Doctors must be allowed to rest and recuperate from the exhaustion of working throughout the pandemic if we want to have safe patient care in the future, the BMA has said.
In a new report, Rest, recover, restore: Getting UK health services back on track, the Association argues that the pandemic has left the health service running on empty, with staff burnt out, disillusioned, and even considering leaving the NHS as a result of the intense pressures and stress of the past year.
The report points out that pushing doctors to ‘get the NHS back to normal’, without giving them the respite and support they need, will not only result in increasingly high absence rates and staff reducing their hours, but also threaten patient care and safety.
Against a backdrop of current workforce shortages, patient demand outstripping staffing levels, and tens of thousands of clinical and non-clinical vacancies in hospitals and a shortage of GPs, the BMA says that the need for a strong and healthy workforce is obvious.
As a result, the BMA has set out a series of recommendations to UK Governments to ensure that services resume safely for both staff and patients, including:
- All Governments and system leaders across the UK to have an honest conversation with the public about the need for a realistic approach to restoring non-COVID care, and support for systems to tackle the backlog.
- Health, safety, and mental wellbeing of the workforce to remain a top priority.
- Additional resourcing to help tackle the backlog.
- Measures to expand system capacity.
- Measures to expand the workforce and retain existing staff.
The report also suggests measures for UK Governments to make it easier for retired doctors to re-join the workforce and to take meaningful action to retain existing doctors.
Dr Chaand Nagpaul, BMA council chair, said: “It’s clear that the backlog has to be reduced, but forcing doctors to just ‘get back to normal’ without respite and support is not the way forward and endangers patient safety and staffing ratios now and in the longer run.
“While some, exhausted and burnt out, might take more sick leave, others may decide to leave the NHS altogether – talented, committed healthcare professionals that embody everything our health service stands for.

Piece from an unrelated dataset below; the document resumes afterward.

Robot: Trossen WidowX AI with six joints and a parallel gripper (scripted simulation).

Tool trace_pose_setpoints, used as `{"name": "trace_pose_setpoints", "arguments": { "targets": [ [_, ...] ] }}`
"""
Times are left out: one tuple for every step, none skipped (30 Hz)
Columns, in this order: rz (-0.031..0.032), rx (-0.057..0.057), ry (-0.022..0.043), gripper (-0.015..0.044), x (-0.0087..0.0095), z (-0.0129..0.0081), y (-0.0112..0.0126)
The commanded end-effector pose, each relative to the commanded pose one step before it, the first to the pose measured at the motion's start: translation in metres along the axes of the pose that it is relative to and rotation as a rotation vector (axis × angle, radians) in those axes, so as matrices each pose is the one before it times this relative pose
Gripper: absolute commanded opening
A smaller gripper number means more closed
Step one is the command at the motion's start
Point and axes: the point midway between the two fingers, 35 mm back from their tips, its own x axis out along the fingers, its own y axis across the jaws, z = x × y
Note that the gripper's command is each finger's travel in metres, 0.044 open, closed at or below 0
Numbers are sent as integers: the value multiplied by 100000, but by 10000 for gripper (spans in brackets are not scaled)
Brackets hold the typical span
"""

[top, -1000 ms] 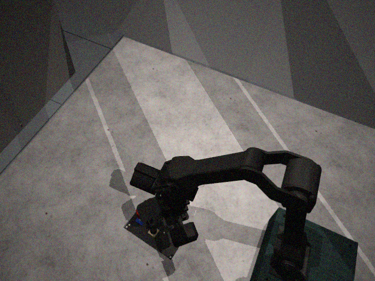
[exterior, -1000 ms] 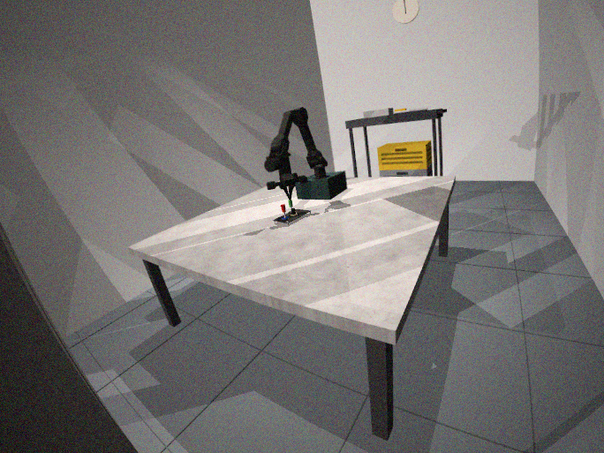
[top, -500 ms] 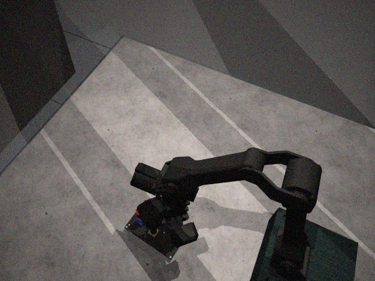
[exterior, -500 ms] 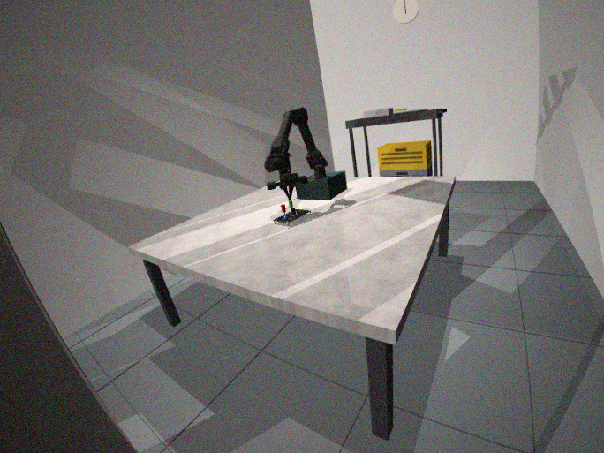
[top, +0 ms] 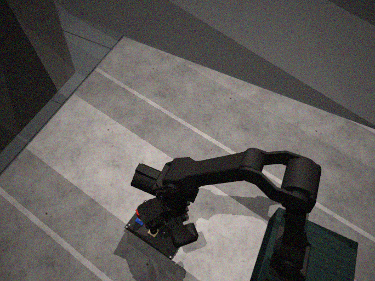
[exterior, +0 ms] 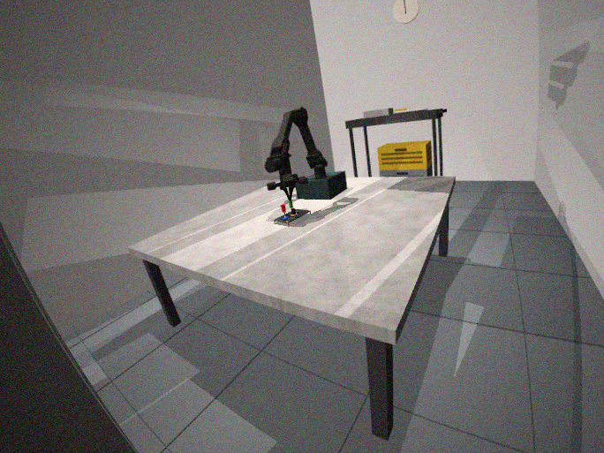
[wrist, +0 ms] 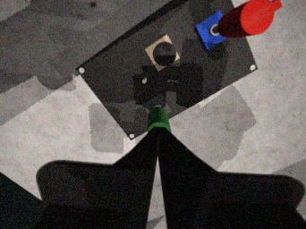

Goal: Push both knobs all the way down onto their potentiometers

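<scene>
The dark circuit board (wrist: 112,80) (top: 161,246) (exterior: 300,214) lies on the table under my wrist. A tall red knob (wrist: 252,17) (exterior: 283,206) (top: 137,212) stands on a blue potentiometer (wrist: 207,32) (top: 139,221) at one end of the board. A green knob (wrist: 158,119) stands on a black potentiometer (wrist: 167,86) near the board's near edge. A tan square part (wrist: 157,47) (top: 152,233) with a dark round cap sits between them. My gripper (wrist: 158,132) (exterior: 290,197) is shut with nothing between the fingers. Its tips rest right on top of the green knob.
The arm's dark green base (top: 331,256) (exterior: 322,184) stands on the table behind the board. Off the table, a dark side table (exterior: 398,117) and a yellow crate (exterior: 404,158) stand by the far wall.
</scene>
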Motion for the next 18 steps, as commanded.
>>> {"name": "trace_pose_setpoints", "arguments": {
  "targets": [
    [456,-371,1019,0,1681,84,-213],
    [0,0,0,0,50,-1,0],
    [0,0,0,0,17,0,0],
    [0,0,0,0,0,0,0],
    [0,0,0,0,0,0,0],
    [0,0,0,0,0,0,0],
    [0,0,0,0,0,0,0],
    [0,0,0,0,0,0,0],
    [0,0,0,0,0,0,0],
    [0,0,0,0,21,0,0],
    [0,0,0,0,44,0,0],
    [0,0,0,0,54,0,0],
    [0,0,1,0,69,0,0],
    [0,0,1,0,88,0,0],
    [0,0,1,0,73,0,0],
    [0,0,0,0,25,0,0],
    [0,0,0,0,0,0,0],
    [0,0,0,0,0,0,0]
  ]
}}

“Fundamentally, asking too much of doctors too soon could not just have a detrimental impact on patient safety, it could potentially increase already lengthy waiting times – something both patients and doctors desperately want to avoid.
“As our report lays out, this realistic approach must be complemented with a dedicated effort to attract more staff into the NHS, not only to help bring down the numbers of patients on the wating list, but to also fill gaps for existing staff taking time to recuperate.

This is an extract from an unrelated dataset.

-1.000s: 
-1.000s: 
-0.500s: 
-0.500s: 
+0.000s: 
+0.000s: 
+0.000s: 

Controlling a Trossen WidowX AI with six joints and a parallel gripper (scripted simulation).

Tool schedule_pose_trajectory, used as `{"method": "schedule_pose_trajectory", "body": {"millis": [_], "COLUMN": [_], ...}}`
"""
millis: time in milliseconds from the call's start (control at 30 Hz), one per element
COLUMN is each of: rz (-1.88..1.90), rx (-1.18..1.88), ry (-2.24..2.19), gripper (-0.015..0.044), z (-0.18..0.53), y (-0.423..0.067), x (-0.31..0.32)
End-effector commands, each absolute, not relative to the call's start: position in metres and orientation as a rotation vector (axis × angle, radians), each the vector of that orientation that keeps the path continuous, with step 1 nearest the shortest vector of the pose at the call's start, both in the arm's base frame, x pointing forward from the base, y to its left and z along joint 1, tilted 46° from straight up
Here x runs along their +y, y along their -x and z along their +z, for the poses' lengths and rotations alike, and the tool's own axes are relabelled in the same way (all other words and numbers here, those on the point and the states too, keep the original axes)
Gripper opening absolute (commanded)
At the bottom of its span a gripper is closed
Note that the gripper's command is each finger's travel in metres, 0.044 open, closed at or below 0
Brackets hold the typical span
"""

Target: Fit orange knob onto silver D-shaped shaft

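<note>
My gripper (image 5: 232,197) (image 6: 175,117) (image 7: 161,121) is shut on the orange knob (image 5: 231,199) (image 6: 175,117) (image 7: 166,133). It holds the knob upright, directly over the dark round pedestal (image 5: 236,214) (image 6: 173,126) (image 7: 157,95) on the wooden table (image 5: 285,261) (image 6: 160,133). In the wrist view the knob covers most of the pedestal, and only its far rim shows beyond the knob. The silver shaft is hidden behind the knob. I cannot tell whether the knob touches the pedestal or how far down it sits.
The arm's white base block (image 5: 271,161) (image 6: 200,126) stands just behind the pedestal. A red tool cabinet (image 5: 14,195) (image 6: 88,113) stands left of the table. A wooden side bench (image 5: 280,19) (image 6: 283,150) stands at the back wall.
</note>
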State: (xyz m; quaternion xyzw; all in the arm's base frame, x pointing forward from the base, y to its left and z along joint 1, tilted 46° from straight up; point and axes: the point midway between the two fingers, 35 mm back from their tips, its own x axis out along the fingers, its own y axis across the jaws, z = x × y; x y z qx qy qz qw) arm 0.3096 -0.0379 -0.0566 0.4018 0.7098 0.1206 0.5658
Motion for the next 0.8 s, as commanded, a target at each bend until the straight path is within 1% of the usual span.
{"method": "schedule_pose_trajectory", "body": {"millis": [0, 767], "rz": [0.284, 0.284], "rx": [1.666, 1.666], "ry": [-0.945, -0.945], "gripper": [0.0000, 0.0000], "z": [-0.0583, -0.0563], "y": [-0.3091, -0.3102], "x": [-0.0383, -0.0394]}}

“The wellbeing of our healthcare workforce must be viewed as a critical priority for the effectiveness of the NHS. This report gives a stark warning to Government: to ignore the threat posed by burnout is to put future services and patient care at risk.”

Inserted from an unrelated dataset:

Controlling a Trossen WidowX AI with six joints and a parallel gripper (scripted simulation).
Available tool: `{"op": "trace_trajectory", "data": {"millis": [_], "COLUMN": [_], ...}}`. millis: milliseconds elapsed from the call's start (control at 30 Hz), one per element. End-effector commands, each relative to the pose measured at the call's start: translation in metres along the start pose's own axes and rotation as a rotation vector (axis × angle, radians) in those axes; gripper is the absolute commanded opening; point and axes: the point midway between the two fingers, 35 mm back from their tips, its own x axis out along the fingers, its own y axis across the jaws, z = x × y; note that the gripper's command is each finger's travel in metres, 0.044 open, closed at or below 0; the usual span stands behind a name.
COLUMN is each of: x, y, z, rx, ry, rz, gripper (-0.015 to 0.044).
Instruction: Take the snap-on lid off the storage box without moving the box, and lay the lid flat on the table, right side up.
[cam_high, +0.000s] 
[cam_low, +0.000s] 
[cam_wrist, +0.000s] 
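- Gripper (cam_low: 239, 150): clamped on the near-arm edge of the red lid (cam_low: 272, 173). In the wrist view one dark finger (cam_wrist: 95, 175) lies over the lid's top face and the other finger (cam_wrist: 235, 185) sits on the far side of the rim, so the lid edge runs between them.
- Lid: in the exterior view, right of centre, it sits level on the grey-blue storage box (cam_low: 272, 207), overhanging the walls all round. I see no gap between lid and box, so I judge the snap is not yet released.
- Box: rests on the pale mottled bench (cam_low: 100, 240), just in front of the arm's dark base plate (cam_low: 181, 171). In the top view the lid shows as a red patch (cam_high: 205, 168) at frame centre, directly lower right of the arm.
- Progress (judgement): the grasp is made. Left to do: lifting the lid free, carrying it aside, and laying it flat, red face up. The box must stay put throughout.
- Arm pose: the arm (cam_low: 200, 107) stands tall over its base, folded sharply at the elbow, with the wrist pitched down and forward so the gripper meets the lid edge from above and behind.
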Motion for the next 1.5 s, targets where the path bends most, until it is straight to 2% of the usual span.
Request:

According to the latest BMA tracker survey published last month, more than half of respondents reported a worse state of overall health and wellbeing than during the first wave of the pandemic, while two thirds reported higher than normal levels of exhaustion or fatigue.
In the same survey, when asked if they have changed their career plans for the next year, 26% of doctors said they were more likely to take an early retirement, another 26% said they were more likely to take a career break, and 18% said the same about leaving the NHS for another career.